Se supo después que analizaron uno por uno los cargos de asesinato y que por lo menos tres de los jurados estuvieron a punto de declararla inocente en todos. Solamente la insistencia de otros jurados, que volvieron una y otra vez sobre las pruebas, logró convencer al resto de su culpabilidad en tres muertes y que la condenaran por ellas.
El juez dictó una sentencia de tres cadenas perpetuas sin posibilidad de libertad condicional y la asesina serial que se escondía detrás del personaje de anciana dulce y bondadosa fue a parar a la Penitenciaría Central de Mujeres de California.
Allí concedió entrevistas en las que sostuvo siempre su inocencia. Decía que todos sus inquilinos habían muerto por “causas naturales” y que si los había enterrado en el patio era porque temía que descubrieron que al interactuar con ancianos estaba violando una de las condiciones de su libertad condicional.
Dorothea Grey -con ese nombre la condenaron- murió en la cárcel el 27 de marzo de 2011, a los 82 años.

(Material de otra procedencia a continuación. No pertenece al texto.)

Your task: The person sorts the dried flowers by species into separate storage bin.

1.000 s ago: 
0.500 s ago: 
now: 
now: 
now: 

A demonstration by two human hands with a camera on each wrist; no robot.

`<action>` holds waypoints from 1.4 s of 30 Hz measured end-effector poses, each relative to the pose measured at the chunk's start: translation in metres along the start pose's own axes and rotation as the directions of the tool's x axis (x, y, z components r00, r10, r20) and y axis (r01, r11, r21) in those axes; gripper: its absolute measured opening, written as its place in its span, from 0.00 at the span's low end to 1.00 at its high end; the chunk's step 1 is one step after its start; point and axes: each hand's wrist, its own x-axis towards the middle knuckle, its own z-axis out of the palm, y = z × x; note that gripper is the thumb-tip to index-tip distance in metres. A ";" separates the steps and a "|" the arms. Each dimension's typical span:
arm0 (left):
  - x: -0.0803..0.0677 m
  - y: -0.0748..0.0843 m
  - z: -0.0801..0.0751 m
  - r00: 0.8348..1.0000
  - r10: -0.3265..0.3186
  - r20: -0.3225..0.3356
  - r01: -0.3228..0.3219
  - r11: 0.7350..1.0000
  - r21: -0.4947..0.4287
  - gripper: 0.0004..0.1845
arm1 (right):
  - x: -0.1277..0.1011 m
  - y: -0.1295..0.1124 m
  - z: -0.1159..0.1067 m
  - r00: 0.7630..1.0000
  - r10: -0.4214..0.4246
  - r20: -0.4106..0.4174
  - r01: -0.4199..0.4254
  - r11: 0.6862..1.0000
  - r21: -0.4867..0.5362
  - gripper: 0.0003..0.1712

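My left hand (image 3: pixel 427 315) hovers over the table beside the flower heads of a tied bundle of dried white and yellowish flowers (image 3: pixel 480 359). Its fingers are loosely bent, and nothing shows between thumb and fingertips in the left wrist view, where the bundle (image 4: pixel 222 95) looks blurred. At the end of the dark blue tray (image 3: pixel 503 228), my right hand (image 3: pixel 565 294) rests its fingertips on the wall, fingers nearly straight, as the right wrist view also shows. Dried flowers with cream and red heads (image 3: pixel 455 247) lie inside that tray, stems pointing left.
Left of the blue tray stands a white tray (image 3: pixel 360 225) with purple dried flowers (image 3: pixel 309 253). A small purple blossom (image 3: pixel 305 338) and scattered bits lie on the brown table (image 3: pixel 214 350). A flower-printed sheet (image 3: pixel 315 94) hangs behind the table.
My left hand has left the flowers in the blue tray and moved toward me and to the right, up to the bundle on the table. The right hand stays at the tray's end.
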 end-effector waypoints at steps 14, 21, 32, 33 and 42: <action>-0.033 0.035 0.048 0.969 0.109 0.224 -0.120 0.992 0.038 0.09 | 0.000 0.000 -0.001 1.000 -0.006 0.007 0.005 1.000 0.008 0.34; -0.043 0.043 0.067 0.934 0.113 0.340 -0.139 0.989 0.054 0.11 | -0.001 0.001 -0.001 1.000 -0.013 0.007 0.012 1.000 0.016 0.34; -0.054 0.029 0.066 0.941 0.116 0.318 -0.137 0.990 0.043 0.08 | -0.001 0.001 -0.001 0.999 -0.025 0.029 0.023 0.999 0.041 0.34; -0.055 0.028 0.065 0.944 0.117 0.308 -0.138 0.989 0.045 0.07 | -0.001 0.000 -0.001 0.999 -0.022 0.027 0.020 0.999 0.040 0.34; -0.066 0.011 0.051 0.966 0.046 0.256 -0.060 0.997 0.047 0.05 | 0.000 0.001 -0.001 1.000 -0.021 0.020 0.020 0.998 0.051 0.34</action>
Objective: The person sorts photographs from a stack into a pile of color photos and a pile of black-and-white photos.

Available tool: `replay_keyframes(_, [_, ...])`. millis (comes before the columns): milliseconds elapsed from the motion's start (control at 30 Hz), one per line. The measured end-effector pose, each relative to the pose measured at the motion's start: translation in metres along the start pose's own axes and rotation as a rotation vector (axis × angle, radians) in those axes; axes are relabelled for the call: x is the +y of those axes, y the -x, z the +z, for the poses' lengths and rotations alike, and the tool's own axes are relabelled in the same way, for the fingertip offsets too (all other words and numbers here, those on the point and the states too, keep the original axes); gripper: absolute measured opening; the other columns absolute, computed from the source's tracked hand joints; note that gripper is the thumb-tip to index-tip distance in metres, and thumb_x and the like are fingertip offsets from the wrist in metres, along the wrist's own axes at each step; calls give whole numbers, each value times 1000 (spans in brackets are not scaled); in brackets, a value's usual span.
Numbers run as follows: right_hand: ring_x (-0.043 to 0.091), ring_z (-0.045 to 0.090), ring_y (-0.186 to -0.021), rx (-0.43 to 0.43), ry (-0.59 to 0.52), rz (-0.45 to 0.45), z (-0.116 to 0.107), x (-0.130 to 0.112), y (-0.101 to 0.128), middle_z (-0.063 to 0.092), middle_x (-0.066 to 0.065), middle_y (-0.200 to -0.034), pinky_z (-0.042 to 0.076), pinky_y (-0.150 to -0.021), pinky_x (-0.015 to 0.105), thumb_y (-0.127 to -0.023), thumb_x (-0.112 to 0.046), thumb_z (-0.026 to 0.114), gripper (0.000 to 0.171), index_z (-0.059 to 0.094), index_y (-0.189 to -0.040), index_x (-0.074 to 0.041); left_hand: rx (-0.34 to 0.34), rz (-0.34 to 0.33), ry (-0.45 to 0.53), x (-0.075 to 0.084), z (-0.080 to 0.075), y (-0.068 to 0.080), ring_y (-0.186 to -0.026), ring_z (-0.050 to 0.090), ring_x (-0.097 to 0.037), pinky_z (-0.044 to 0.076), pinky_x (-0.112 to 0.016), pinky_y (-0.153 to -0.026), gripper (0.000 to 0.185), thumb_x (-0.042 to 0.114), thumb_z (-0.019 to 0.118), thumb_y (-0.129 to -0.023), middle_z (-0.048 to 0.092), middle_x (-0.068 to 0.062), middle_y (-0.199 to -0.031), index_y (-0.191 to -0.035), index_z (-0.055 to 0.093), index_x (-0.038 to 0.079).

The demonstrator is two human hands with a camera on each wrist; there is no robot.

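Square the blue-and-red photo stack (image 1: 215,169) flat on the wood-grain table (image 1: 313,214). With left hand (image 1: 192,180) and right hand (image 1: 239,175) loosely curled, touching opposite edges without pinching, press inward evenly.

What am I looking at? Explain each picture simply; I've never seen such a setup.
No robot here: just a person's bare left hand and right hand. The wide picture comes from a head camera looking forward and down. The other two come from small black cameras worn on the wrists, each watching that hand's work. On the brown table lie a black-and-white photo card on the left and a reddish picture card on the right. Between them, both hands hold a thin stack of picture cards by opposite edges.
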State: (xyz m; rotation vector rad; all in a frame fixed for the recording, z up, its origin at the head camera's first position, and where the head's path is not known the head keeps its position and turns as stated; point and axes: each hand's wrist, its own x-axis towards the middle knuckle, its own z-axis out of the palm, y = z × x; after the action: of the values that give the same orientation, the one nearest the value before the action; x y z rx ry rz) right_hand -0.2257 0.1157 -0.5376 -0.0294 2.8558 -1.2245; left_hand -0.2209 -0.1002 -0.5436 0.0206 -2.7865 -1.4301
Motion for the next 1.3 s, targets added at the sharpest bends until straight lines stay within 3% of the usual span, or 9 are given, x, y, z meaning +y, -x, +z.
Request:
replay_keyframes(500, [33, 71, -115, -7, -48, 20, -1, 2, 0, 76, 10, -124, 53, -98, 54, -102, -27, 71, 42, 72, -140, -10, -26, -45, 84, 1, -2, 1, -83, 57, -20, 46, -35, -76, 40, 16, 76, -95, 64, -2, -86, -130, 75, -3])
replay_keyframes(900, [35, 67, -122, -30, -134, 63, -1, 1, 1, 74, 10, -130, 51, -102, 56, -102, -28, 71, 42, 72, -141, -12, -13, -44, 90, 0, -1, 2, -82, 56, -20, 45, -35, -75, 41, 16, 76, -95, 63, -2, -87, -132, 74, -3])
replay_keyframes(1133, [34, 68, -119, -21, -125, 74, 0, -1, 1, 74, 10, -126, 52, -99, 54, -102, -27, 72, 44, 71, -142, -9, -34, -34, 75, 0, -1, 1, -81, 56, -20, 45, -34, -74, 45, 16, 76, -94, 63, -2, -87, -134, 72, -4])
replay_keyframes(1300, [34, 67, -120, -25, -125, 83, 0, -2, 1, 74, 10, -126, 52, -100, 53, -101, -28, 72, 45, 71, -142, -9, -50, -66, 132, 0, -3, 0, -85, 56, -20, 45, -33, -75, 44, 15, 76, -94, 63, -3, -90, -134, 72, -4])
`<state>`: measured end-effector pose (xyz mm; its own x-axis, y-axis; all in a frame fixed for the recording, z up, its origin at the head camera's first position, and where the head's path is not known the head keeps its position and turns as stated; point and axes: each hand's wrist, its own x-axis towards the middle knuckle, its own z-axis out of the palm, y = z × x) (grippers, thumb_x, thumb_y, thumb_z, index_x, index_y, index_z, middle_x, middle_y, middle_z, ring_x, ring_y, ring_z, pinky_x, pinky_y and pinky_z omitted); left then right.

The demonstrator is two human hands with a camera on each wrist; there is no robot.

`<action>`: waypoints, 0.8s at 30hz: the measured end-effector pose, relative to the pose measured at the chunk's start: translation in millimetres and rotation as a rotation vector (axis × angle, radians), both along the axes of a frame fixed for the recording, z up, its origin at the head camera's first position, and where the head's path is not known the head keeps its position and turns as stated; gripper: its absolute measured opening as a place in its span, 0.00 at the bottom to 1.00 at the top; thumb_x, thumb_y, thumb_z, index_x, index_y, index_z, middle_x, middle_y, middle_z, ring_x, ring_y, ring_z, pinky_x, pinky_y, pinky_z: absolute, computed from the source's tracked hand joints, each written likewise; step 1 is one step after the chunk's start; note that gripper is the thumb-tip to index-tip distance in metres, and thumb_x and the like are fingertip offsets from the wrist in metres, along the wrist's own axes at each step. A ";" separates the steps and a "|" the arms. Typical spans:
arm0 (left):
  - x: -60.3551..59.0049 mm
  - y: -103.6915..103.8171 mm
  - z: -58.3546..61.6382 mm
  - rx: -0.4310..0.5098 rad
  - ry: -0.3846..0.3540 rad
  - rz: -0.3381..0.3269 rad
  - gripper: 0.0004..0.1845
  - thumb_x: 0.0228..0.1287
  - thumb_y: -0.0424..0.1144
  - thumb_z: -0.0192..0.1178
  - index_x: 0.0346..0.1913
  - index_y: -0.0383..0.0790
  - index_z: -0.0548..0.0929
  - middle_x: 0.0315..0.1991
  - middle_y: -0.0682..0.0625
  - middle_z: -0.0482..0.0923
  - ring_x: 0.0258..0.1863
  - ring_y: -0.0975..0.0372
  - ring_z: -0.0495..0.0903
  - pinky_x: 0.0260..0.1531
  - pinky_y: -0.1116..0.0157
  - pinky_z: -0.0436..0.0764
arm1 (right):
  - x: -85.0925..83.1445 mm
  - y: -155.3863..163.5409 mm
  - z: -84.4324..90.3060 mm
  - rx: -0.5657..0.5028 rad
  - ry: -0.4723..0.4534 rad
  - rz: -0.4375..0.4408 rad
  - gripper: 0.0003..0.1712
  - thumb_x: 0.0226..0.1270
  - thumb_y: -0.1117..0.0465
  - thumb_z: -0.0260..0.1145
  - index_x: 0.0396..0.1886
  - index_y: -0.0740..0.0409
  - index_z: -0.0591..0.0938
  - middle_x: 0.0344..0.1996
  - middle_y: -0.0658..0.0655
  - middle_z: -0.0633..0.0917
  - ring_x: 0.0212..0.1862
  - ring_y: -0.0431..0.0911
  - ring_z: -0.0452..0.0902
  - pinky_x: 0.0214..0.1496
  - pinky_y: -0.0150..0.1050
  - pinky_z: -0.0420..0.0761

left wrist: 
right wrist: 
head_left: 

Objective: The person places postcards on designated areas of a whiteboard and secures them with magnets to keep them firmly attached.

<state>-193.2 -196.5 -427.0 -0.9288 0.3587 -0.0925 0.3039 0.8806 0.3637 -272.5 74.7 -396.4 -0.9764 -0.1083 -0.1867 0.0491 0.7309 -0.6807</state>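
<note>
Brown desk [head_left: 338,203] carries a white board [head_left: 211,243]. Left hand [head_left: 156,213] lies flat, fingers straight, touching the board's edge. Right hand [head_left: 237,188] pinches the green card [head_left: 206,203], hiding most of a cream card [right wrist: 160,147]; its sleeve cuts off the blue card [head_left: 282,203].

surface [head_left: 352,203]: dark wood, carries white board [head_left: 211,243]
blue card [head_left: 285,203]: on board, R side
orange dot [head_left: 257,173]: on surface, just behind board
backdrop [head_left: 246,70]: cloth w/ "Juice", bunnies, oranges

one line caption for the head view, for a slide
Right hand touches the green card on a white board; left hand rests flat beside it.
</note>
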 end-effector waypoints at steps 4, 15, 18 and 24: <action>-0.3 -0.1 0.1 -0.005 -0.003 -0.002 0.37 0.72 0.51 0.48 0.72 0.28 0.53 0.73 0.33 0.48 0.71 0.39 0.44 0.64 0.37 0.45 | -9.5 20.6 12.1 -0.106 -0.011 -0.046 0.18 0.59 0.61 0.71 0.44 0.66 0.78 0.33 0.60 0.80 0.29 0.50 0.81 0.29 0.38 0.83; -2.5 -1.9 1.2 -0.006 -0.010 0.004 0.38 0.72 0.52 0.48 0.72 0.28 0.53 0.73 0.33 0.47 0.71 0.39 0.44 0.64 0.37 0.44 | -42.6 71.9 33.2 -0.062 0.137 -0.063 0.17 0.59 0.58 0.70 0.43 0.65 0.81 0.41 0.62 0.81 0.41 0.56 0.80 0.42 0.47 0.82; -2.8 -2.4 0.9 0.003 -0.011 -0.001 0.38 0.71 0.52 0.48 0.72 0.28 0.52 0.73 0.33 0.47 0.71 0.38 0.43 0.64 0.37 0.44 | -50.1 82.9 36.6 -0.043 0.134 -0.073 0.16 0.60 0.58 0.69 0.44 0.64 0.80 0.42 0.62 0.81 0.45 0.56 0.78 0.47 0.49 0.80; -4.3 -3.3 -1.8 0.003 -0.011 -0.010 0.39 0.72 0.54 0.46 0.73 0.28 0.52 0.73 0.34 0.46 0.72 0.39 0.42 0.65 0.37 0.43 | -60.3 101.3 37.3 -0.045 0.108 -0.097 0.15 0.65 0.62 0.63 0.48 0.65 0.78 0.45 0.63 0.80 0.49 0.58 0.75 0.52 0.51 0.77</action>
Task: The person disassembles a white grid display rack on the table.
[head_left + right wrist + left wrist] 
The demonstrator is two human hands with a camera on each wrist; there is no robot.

Por estos días, la historia de su vida y de sus crímenes, parcialmente contados, puede verse en un capítulo de la docuserie Worst Roommate Ever (El peor inquilino del mundo), en Netflix.
A diferencia de lo ocurrido con otros asesinos seriales que utilizaban sus viviendas para cometer los crímenes, la casa del número 1426 de la calle F, en Sacramento, no fue demolida. La protegió la legislación californiana, que lo impidió porque como había sido construida de 1890 entraba en la categoría de “patrimonio histórico de la ciudad”. Se la conoce como “La Casa de la Muerte” y está abierta al público como uno de los mayores atractivos turísticos de Sacramento.